Everyone responsible for marketing at your company should be not only able to call up the dashboards they need to access granular data easily, but also possess a solid intuitive understanding of how company metrics are trending at any given moment. For that to work, your company needs analytics tools that deliver clear, up-to-the-moment data that anyone on the team can understand. In this segment, Google Analytics is such a clear leader that estimates of its user base range from 30 to 50 million accounts at any given time.

Still, even seasoned marketers sometimes find Google’s interface and complexity frustrating, so if it’s not a popular tool at your office, consider migrating to a different web analytics tool, like GoSquared, FoxMetrics, or Mixpanel. Created to meet various needs that Google hasn’t prioritized, many of these platforms have additional capabilities beyond monitoring and analyzing traffic; with these more specialized tools, you can observe content performance, fight fraudulent clicks on paid ads, and—if you offer software services—learn how customers use your product.

Enrich Data and De-Anonymize Browsing

If your marketing tech stack is bristling with traffic analytics tools, but your conversions still aren’t where they should be, your company would likely benefit from learning more about each visitor.
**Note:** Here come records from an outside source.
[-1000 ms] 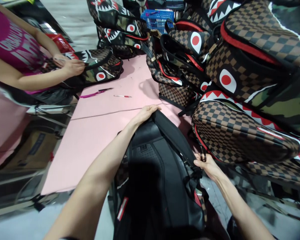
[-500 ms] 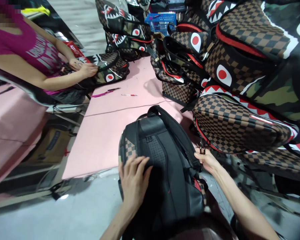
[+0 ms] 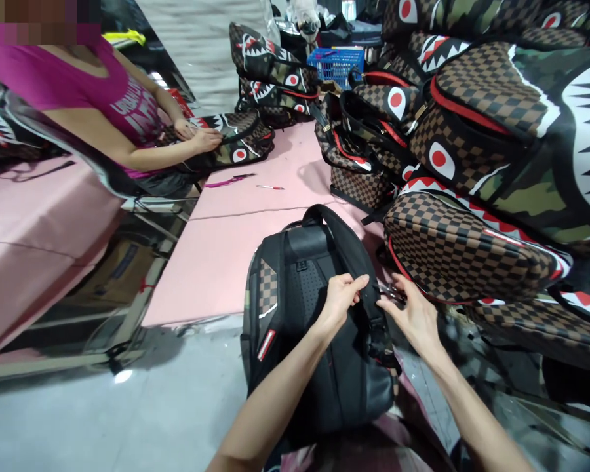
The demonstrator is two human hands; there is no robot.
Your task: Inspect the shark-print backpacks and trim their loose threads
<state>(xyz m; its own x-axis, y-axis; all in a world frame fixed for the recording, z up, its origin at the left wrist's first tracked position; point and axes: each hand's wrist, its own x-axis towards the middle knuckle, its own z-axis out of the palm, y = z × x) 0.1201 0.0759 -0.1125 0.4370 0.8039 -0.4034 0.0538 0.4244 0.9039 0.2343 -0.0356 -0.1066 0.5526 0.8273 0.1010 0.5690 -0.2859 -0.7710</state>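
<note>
A black backpack (image 3: 305, 321) with brown checked side panels stands upright against the pink table's near edge, its back panel facing me. My left hand (image 3: 343, 300) is closed on the edge of its right-hand shoulder strap (image 3: 356, 255). Just right of that strap, my right hand (image 3: 415, 311) holds small metal thread snips (image 3: 392, 293) between thumb and fingers. The snips look blurred, and their tips lie close to the strap. Below both hands hangs the strap's buckle and webbing (image 3: 381, 341).
Checked and camouflage backpacks (image 3: 462, 242) are piled at the right. On the pink table (image 3: 201, 262) lie magenta-handled snips (image 3: 229, 181) and a pen (image 3: 270, 187). A co-worker (image 3: 128, 111) handles another bag (image 3: 240, 141) at the left. A blue basket (image 3: 335, 65) stands behind.
My left hand has moved from the back panel's left side to the right strap and closed on it. My right hand has brought the snips nearer the strap. The view has shifted slightly.
</note>
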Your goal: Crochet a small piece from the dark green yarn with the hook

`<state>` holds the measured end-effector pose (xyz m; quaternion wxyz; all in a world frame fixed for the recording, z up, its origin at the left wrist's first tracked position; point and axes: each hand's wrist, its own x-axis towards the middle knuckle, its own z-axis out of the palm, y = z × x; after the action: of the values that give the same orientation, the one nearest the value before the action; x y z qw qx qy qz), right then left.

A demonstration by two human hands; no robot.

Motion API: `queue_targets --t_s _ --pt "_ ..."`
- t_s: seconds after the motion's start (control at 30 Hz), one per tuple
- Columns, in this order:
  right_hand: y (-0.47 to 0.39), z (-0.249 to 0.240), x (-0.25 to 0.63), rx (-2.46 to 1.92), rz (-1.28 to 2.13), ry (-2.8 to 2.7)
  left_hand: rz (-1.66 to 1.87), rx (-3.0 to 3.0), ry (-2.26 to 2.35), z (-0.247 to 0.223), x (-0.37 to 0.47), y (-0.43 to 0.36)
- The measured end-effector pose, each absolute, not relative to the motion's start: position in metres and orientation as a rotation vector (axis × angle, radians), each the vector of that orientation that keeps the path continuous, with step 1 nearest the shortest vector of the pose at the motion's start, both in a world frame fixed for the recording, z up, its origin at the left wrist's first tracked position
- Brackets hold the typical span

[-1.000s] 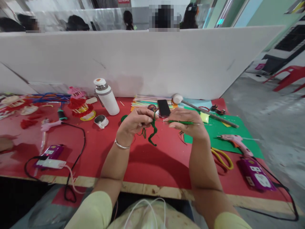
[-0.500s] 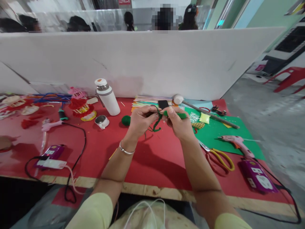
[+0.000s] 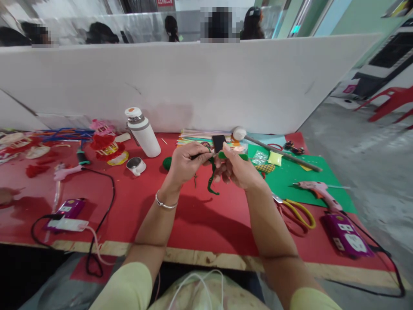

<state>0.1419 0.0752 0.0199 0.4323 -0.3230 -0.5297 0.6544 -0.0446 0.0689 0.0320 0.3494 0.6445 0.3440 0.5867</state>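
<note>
My left hand [image 3: 187,163] is closed, thumb and fingers pinching a narrow strip of dark green crochet [image 3: 212,183] whose tail dangles over the red table. My right hand [image 3: 239,168] grips a crochet hook with a green handle [image 3: 243,157], its thumb on top and its lower fingers curled beneath. The hook's tip meets the yarn between both hands, though the stitch is too small to make out. A ball of green yarn [image 3: 167,163] lies just left of my left hand, partly behind it.
A white thermos [image 3: 144,135] and its metal-lined cup [image 3: 136,165] stand at left. Scissors [image 3: 298,214], a pink glue gun [image 3: 314,188] and a purple box [image 3: 346,235] lie at right. A black phone [image 3: 219,142] sits beyond my hands. Another person's hand [image 3: 7,196] shows far left.
The fingers of my right hand have loosened slightly and shifted below the hook. The crocheted strip now hangs longer and straighter. The whole view has moved a little.
</note>
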Motion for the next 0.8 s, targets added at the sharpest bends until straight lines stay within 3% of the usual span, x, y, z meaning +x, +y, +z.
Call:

Since most browsing is anonymous, companies don’t know much about the demographics and origins of their traffic other than the broad strokes painted by analytics tools. Data enrichment tools like Clearbit Reveal use visitors’ IP addresses to learn detailed information about each user, down to the industry and company with which the IP address is affiliated.

In tandem with AI solutions like chatbots, highly personalized data like this is the key to embracing the future of individual marketing. Discerning your best-qualified leads and addressing their needs quickly and effectively will lower your acquisition costs and build a broader customer base. De-anonymization tools can also integrate with back-end data management processes to enrich customer databases, creating better client profiles that can be used to inform future strategic decisions.

Stay Organized Behind the Scenes

With the profusion of data, technology, and people that are involved in marketing efforts, it can be extremely challenging to keep information flowing through your organization, integrate the results of everyone’s collaborative efforts, and keep an eye on the broader visions that are driving the company’s direction. Fortunately, the last addition to your stack—productivity management solutions—offers all the user-friendly integration your team needs to stay on track with even the most complex projects. Especially as remote work has become less a stopgap measure and more a new way of doing business, most marketers and managers are familiar with the value of tools for communicating and organizing like Slack, Zoom, and Trello, each of which can easily interface with the others. Business-to-business firms heavily invested in the Microsoft ecosystem have found success with Teams.

Even though communication is critical in a world that’s still largely remote, productivity often happens when employees log out of their email inboxes and messaging apps to focus deeply on demanding tasks. It seems as if there are as many individual productivity tools as there are users, and while you can manage a whole team’s tasks with Trello and similar tools, encouraging employees to develop their own workflows can help them make the most of their unique strengths. Plus, it’s easy to tie together any workflow, no matter how idiosyncratic, with codeless automation services like If This, Then That (commonly IFTTT) or Zapier.

Tech-savvy marketers have more tools than ever to optimize data collection, lead generation, forecasting, and workflow, so as you decide on the options that are essential for your company, consider the major issues that each solution addresses. The five segments above can guide your thinking to help you determine where your budget will go the furthest.